== What is needed ==
Write out the data once more, exactly as it reads.

== Data ==
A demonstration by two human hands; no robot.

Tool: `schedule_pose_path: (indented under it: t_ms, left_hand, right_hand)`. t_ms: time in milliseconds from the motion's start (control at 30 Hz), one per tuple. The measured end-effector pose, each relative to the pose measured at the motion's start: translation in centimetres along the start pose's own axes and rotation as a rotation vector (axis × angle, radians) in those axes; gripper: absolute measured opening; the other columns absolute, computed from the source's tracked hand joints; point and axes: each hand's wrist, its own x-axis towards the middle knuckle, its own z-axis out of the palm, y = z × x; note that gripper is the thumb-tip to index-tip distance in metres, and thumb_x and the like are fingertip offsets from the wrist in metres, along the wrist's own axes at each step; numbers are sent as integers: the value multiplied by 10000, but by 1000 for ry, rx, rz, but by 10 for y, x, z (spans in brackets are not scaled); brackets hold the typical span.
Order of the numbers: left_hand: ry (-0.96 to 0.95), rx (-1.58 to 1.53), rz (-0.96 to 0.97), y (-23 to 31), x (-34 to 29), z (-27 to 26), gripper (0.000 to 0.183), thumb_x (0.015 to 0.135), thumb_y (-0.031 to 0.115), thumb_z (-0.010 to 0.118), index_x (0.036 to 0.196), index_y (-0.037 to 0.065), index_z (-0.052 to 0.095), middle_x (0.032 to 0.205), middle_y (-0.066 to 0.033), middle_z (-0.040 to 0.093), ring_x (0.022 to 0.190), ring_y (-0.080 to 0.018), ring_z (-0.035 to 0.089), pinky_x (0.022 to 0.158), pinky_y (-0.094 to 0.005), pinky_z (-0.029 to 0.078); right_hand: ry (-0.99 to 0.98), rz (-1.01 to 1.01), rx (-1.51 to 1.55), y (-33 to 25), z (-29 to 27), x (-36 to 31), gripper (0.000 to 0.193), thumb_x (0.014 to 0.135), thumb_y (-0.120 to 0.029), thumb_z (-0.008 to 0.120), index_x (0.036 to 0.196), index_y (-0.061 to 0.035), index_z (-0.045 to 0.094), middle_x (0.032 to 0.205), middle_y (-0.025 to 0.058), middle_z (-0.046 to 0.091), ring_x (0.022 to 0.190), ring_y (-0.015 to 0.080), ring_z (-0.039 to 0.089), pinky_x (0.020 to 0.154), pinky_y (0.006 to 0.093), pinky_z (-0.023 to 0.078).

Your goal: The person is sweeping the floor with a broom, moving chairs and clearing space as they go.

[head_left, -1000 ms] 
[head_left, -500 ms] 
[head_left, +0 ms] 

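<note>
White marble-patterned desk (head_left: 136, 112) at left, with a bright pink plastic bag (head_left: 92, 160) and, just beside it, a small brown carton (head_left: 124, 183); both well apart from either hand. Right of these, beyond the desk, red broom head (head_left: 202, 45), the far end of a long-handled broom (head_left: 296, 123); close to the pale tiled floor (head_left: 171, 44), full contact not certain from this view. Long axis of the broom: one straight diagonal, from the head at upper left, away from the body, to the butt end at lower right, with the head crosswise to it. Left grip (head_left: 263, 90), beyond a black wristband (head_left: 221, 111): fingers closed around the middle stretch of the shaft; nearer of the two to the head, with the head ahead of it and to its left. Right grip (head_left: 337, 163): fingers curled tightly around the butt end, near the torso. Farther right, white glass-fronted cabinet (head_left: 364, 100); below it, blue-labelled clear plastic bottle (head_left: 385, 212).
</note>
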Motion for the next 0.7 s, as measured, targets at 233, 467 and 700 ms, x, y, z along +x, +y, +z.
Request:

== Answer to this exercise ==
A demonstration by two human hands; no robot.

Tool: `schedule_pose_path: (indented under it: t_ms, left_hand, right_hand)`. t_ms: time in milliseconds from the motion's start (control at 30 Hz), one per tuple. The measured end-effector pose, each relative to the pose measured at the motion's start: translation in centimetres along the start pose's own axes and rotation as a rotation vector (axis × angle, radians) in those axes; gripper: absolute measured opening; the other columns absolute, computed from the source's tracked hand joints; point and axes: each hand's wrist, its own x-axis towards the middle knuckle, its own z-axis out of the palm, y = z × x; note that gripper is the thumb-tip to index-tip distance in metres, and thumb_x and the like are fingertip offsets from the wrist in metres, along the wrist's own axes at each step; numbers are sent as integers: the value multiplied by 10000, but by 1000 for ry, rx, rz, but by 10 for y, x, z (spans in brackets are not scaled); brackets hold the typical span.
Order of the numbers: left_hand: ry (-0.96 to 0.95), rx (-1.58 to 1.53), rz (-0.96 to 0.97), y (-23 to 31), x (-34 to 29), z (-27 to 26), gripper (0.000 to 0.183), thumb_x (0.015 to 0.135), thumb_y (-0.031 to 0.115), thumb_z (-0.010 to 0.118), index_x (0.036 to 0.196), index_y (-0.037 to 0.065), index_z (-0.052 to 0.095), middle_x (0.032 to 0.205), middle_y (-0.066 to 0.033), middle_z (-0.040 to 0.093), ring_x (0.022 to 0.190), ring_y (-0.080 to 0.018), ring_z (-0.035 to 0.089), pinky_x (0.022 to 0.158), pinky_y (-0.094 to 0.005), pinky_z (-0.029 to 0.078); right_hand: ry (-0.99 to 0.98), rz (-1.01 to 1.01), rx (-1.51 to 1.55), y (-33 to 25), z (-29 to 27), x (-36 to 31), gripper (0.000 to 0.193), thumb_x (0.014 to 0.135), thumb_y (-0.120 to 0.029), thumb_z (-0.008 to 0.120), index_x (0.036 to 0.196), index_y (-0.061 to 0.035), index_z (-0.045 to 0.094), middle_x (0.032 to 0.205), middle_y (-0.025 to 0.058), middle_z (-0.046 to 0.091), ring_x (0.022 to 0.190), ring_y (-0.015 to 0.080), ring_z (-0.039 to 0.089), pinky_x (0.020 to 0.154), pinky_y (0.006 to 0.093), pinky_z (-0.023 to 0.078).

Your goal: The person is sweeping the floor with a broom, moving chairs and clearing space as they go.

[head_left, -1000 ms] 
[head_left, -500 ms] 
[head_left, +0 ms] 

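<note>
White marble-patterned desk (head_left: 136, 112) at left, with a bright pink plastic bag (head_left: 92, 160) and, just beside it, a small brown carton (head_left: 124, 183); both well apart from either hand. Right of these, beyond the desk, red broom head (head_left: 202, 45), the far end of a long-handled broom (head_left: 296, 123); close to the pale tiled floor (head_left: 171, 44), full contact not certain from this view. Long axis of the broom: one straight diagonal, from the head at upper left, away from the body, to the butt end at lower right, with the head crosswise to it. Left grip (head_left: 263, 90), beyond a black wristband (head_left: 221, 111): fingers closed around the middle stretch of the shaft; nearer of the two to the head, with the head ahead of it and to its left. Right grip (head_left: 337, 163): fingers curled tightly around the butt end, near the torso. Farther right, white glass-fronted cabinet (head_left: 364, 100); below it, blue-labelled clear plastic bottle (head_left: 385, 212).
</note>
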Motion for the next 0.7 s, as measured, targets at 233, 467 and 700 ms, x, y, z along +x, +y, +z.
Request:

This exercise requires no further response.